Researchers look for answers regarding tiny changes in how the brain works

Researchers at Yale University led by doctoral student Michelle Renfrew studied three genetically distinct populations — Yebo, Africa; Scmeliana, Indiana; and Capilano, British Columbia — in an effort to understand the implications of two known changes in the structure of mammalian neuronal DNA. The changes both involve stretches of nucleotides, which are typically used to package and group different types of information (e.g., protein bound to amino acids).
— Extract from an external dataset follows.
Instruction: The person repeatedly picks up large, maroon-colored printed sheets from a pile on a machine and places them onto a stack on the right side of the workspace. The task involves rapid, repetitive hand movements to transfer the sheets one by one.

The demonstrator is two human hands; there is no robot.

Within the Scmeliana group, for example, some stretches of DNA — O.glut3q is one of them — in which one amino acid (like glutamic acid) is bound together with another (like in glutamine) have switched to a different formation of nucleotides, and altered the way glutamate attaches to amino acids. Yale scientists also determined the extent to which the H8, H10, and K4 protein binding proteins in the group are different (K4, for example, has shifted into a different binding protein type than in Scmeliana.)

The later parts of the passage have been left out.